Eu não confiaria em nada que diga “manter fora do alcance das crianças”. Os produtos de limpeza alertam pra isso. Mas os cosméticos e produtos de higiene pessoal também. Nas embalagens sempre está escrito que o produto vem de essências naturais, que vai deixar sua pele macia e hidratada etc. Mas no fim está sempre escrito em letras bem miudinhas que é pra “manter fora do alcance das crianças”. Ora, que hipocrisia é essa?! Se é essa maravilha toda, porque manter fora do alcance das crianças? Se é perigoso para as crianças é perigoso para qualquer um, certo? Sem falar do potencial de contaminação ambiental. Ou seja, compre e leve pra sua casa. Daí em diante, o problema é seu. Todos somos responsáveis por aceitar essas regras, do mundo civilizado e contaminado.

Sim, individualmente somos responsáveis por todo essa contaminação com princípios ativos testados apenas parcialmente em ratinhos de laboratório, sem saber seus reais efeitos na natureza ao nosso redor. Coletivamente, o resultado é preocupante. Tudo está se contaminando à nossa volta e o ponto final desses resíduos orgânicos artificiais é o mar.

Diariamente, chega na ZC o maior elenco de substâncias derivadas da presença humana no planeta. Todo resquício de substâncias dissolvidas na água doce, que a força da gravidade pode levar em direção à costa. Uma solução paliativa e perigosa quando se pensa em escalas ambientais de tempo e espaço veja o artigo Diluição não é solução. A drenagem envolve milhões de metros cúbicos de água que passam pelas cidades anualmente. Esse volume, assim como o dos oceanos, nos dão a falsa sensação de nos livrarmos do problema. Isso até poderia ser verdade, não fosse pelas propriedades persistentes e reativas desses compostos, aumentando as chances de serem adsorvidos em partículas orgânicas e em micro-organismos da base da pirâmide alimentar. Pouco a pouco vão subindo de nível, estacionando em animais no topo da pirâmide alimentar, dissolvendo-se em suas gorduras, alterando seus hormônios, seu metabolismo e sua capacidade reprodutiva. Sem falar nas inúmeras possibilidades de doenças imunológicas, câncer e má formação congênita de seus descendentes.

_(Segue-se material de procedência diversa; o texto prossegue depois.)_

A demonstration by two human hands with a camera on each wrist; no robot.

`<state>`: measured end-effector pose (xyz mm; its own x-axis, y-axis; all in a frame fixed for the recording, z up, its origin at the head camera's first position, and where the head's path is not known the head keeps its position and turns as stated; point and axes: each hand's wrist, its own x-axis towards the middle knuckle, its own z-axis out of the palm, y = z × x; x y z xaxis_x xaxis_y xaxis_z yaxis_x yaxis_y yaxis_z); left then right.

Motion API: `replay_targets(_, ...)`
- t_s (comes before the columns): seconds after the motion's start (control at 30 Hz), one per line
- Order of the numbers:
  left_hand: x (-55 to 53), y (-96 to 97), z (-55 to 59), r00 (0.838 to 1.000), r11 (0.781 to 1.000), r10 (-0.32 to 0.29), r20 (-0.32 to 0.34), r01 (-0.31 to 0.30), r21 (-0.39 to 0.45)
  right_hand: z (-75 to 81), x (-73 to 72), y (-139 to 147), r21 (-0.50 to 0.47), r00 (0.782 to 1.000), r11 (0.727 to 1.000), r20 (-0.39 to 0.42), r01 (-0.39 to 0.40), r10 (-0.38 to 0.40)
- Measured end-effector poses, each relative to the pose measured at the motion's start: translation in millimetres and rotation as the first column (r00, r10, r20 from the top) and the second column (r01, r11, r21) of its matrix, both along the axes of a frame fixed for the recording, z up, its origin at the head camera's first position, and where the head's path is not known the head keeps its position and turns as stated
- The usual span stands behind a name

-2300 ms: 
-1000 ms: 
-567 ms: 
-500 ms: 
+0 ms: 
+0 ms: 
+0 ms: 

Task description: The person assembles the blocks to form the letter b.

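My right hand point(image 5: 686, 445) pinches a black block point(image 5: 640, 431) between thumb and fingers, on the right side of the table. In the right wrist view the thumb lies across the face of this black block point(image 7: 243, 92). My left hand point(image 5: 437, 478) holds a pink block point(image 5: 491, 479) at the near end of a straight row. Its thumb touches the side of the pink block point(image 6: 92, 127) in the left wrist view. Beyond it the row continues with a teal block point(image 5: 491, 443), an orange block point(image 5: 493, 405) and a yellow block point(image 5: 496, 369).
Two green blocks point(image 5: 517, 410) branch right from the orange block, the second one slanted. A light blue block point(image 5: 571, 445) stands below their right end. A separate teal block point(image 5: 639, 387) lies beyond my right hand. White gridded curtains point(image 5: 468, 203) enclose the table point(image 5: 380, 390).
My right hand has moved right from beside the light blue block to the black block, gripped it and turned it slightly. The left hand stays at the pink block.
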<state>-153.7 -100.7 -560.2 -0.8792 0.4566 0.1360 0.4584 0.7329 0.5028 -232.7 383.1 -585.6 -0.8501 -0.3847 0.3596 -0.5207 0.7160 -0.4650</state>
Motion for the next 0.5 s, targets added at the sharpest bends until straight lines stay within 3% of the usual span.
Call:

A tabela acima é apenas um amostra irrisória de todos os POPs usados em cosmética e higiene pessoal. Sem querer preocupá-lo (a), eu sugiro que após ler esse artigo você perca um pouco do seu tempo e acesse o banco de dados do SkinDeep. Vá até o banheiro e selecione qualquer produto de higiene pessoal. Faça uma lista com o nome dos compostos químicos descritos na “composição” do seu sabonete, xampu ou pasta de dente preferidos. Veja a capacidade que cada um tem de produzir algum mal à saúde e seu potencial de acúmulo no meio ambiente.

São todos produtos que eu, você e todos nós usamos indiscriminadamente todos os dias desde a Revolução Química Industrial, após a Segunda Guerra. São décadas de uso constante. Talvez os POPs não sejam as causas diretas de muitos problemas de saúde que nós e os animais marinhos sofrem, ou que ainda sofrerão. Mas com certeza são mais uma herança que deixaremos para o banco de contaminantes da biodiversidade marinha. Corremos o risco de nos tornar uma sociedade intoxicada por nosso próprio veneno em frascos fálicos e potes cheirosos, marcando diariamente nossos territórios com urina contaminada.